[W]hen it's quiet I can hear myself think. It's a useful tool for checking that my brain is still there and functioning beyond merely barking out orders at whatever child or animal is choosing to ignore me at the time. It's also why I'm normally chronically sleep deprived, now more than ever.
I've had a few letters come through the post that have given me more than usual to think about. Letters that sit next to me on the sofa for days as I try not to look at them. I'm used to the letters about Dominic, I digest them and then file them or act on them depending what the circumstances dictate. The majority of the letters that have been arriving recently have been concerning Elliot though, and for some reason I'm finding this harder to file away, both literally and emotionally. It's rather like being dragged back to the beginning of this journey again, with the burgeoning horror, as the letters keep on coming relentlessly reminding you that there might actually be something wrong with your kid after all. For those who haven't gone down this road it may sound strange that this thought might not have occurred to you earlier on. After all you yourself have raised the concern, seen the doctors, shared the history and agreed to the tests, so none of this is new information. But as a parent, you more often than not do this in the hope that your concerns will be unjustified and you'll be sent away with a telling off for wasting the doctor's time. The black and white reality of a letter can be a cruel reminder that sometimes you are not.

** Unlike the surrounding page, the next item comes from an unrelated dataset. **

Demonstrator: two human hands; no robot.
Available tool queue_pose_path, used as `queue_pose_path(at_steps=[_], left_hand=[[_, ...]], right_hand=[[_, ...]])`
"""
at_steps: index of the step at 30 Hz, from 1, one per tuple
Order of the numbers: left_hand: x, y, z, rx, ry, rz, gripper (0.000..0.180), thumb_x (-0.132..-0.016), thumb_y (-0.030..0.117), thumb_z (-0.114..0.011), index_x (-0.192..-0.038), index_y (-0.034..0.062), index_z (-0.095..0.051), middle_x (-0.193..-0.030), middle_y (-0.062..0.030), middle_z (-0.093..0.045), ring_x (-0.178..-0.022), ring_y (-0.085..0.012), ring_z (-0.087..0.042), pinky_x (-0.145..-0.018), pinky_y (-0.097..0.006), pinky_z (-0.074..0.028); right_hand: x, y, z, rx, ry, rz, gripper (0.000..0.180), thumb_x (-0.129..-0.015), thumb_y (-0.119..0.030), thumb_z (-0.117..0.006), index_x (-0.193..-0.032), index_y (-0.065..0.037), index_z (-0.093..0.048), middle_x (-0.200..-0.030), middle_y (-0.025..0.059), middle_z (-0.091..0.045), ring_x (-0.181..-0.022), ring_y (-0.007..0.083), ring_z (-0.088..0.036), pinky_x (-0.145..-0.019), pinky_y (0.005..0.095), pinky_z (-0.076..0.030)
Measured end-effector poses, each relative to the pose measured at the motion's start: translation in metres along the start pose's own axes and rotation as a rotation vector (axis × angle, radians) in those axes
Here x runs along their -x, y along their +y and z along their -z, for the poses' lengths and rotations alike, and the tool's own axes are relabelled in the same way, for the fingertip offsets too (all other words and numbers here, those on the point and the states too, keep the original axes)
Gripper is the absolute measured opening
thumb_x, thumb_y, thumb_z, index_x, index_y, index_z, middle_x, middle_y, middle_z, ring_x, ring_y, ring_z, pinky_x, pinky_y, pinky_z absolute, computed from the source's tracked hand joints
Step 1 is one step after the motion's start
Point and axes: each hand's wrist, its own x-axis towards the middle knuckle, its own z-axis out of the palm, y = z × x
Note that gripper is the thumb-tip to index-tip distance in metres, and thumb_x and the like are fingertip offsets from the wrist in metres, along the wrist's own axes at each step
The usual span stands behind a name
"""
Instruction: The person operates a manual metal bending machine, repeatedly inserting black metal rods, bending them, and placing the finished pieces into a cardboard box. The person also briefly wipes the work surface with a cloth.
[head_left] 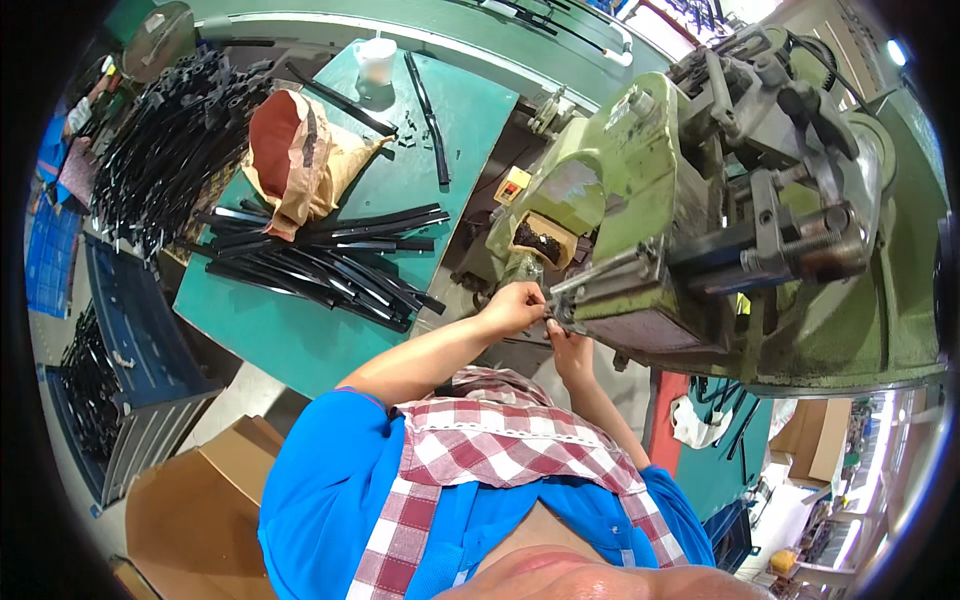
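At the front of a green machine (640, 190), my two hands work close together. My left hand (514, 308) is closed in a pinch, its fingertips at the metal tooling (568, 300). Just below and to the right, my right hand (570, 352) also has thumb and fingers pressed together by the same tooling. Whatever is between the fingertips is too small and too hidden to make out. Left of my hands, a pile of black bars (330, 262) lies on a green table (290, 345).
On the table stand an open paper sack (300, 165) and a white cup (376, 62); small black pieces lie nearby. Many black parts (170, 140) are heaped at far left. A blue crate (150, 330) and a cardboard box (200, 510) sit lower left. The machine's metal arm (770, 250) juts out right.
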Motion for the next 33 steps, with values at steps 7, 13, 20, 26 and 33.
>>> queue_pose_path(at_steps=[7, 13, 20, 26, 33], left_hand=[[-0.004, 0.015, 0.02, -0.052, -0.13, 0.059, 0.009, -0.083, 0.008, -0.058, -0.076, 0.0029, -0.056, -0.063, -0.0025, -0.058, -0.055, -0.01, -0.053, -0.05, -0.027, -0.042], [0.005, 0.027, 0.019, -0.068, -0.154, 0.172, 0.005, -0.085, 0.006, -0.058, -0.088, 0.0025, -0.056, -0.07, -0.0028, -0.059, -0.06, -0.01, -0.056, -0.052, -0.025, -0.044], [0.009, 0.005, 0.01, 0.087, -0.111, 0.227, 0.015, -0.088, 0.007, -0.055, -0.103, 0.0021, -0.056, -0.074, -0.0029, -0.063, -0.061, -0.0087, -0.056, -0.054, -0.024, -0.045], [0.038, 0.009, 0.01, -0.508, 0.055, 0.167, 0.027, -0.084, 0.022, -0.068, -0.103, 0.0044, -0.059, -0.071, -0.01, -0.064, -0.065, -0.0222, -0.064, -0.059, -0.034, -0.049], [0.092, -0.006, 0.119, -1.557, 0.385, -0.191, 0.016, -0.077, 0.015, -0.057, -0.091, 0.0074, -0.059, -0.096, -0.0136, -0.055, -0.094, -0.0302, -0.056, -0.077, -0.042, -0.048]], right_hand=[[0.0, 0.012, 0.002, 0.087, -0.056, -0.053, 0.011, -0.093, -0.012, -0.058, -0.09, -0.002, -0.061, -0.073, -0.0009, -0.06, -0.063, 0.0068, -0.052, -0.056, 0.023, -0.04], [0.007, -0.012, 0.002, 0.333, -0.134, -0.03, 0.03, -0.094, -0.019, -0.057, -0.072, 0.001, -0.062, -0.062, 0.0011, -0.057, -0.057, 0.0078, -0.048, -0.051, 0.026, -0.037], [-0.009, 0.054, 0.022, 0.234, -0.248, -0.268, 0.016, -0.095, -0.016, -0.058, -0.089, -0.002, -0.062, -0.071, 0.0002, -0.059, -0.062, 0.0079, -0.05, -0.058, 0.0224, -0.04], [-0.002, 0.027, 0.02, 0.017, -0.29, -0.403, 0.01, -0.096, -0.014, -0.055, -0.093, -0.004, -0.059, -0.071, 0.0004, -0.058, -0.062, 0.0075, -0.052, -0.059, 0.0208, -0.042], [0.017, 0.015, 0.01, 0.047, -0.232, -0.222, 0.013, -0.095, -0.012, -0.055, -0.098, 0.001, -0.059, -0.075, 0.0022, -0.061, -0.064, 0.0085, -0.053, -0.062, 0.022, -0.044]])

These letters have picked rather a inopportune time to arrive on my doormat, well I say doormat, I mean mangled metal sink rack hastily duck taped to the door to protect the postman's hand from meeting Chloe's teeth every time a letter dares to try and poke through the letter box (we must be saved from those letters don't you know). They have arrived just in time to join a very medically-depressing pile of paperwork. On my pile is Dominic's educational statement (school's side) and the educational statement from my side, his exceptional needs funding paperwork and his disabled living allowance which are all due for renewal. This basically means that I get to spend a month or so of each year telling faceless officials about every way in which Dominic's life is more crappy than his peers. There is no way of sugar coating it, it's part and parcel of trying to provide the basic things that other kids have, you know like a school place, so no pressure or anything. I may in fact look back on these days as being the heady good times in the future though, if some of the worrying things I have read about the proposed government changes are to be believed. Yet another thing to worry about. The government really should have an advisory panel made up of disabled members of the public and parents of disabled children, just to make sure they don't cock it up completely. The last thing anyone needs is the creation of yet another monster that in fact makes life harder. But anyway, that is a worry that will have to be shelved for another day.
I told myself, over the weekend that I wasn't going to do the blog hop this week. With three children all now going to separate appointments, all with people who want to give me things to do with them at home, and then all the other paperwork that wags its finger at me every time I try to ignore it, making sure the school film club goes ahead even though someone decided to hide the film at the last moment and trying to fit something fun into the weekend for the kids (to make up for me having my head stuck in paperwork at every opportunity), having 11 chicks hatching, 5 of which needed me to perform an assisted hatch which I was so sleep deprived when I realised that I was going to have to do it that I was half traumatised by the time I got to bed in the early hours of the morning, having a broody hen rejecting two of her chicks and finding them on the brink of death (they both survived), having a chick that you rooted for, helped hatch and celebrated the fact that it was doing so well suddenly keel over and die for no discernible reason, and then having the cat attacked by something but no way of getting them to the vets until morning and to top it off having one of the neighbours scowl at you in response to your smile as you are passing and I thought it might just be reasonable that something might just have to give. If you managed to read that sentence on one single breath you'll be experiencing what I'm feeling right now (a rather panicky suffocating feeling).Yet here I am, nearly 1.00am, eyes dry and tired and feeling the need to explain why I haven't posted the blog hop. Although I'm now wondering why on earth, having written all of this, am I not just posting it anyway, and just having it run for a shorter time.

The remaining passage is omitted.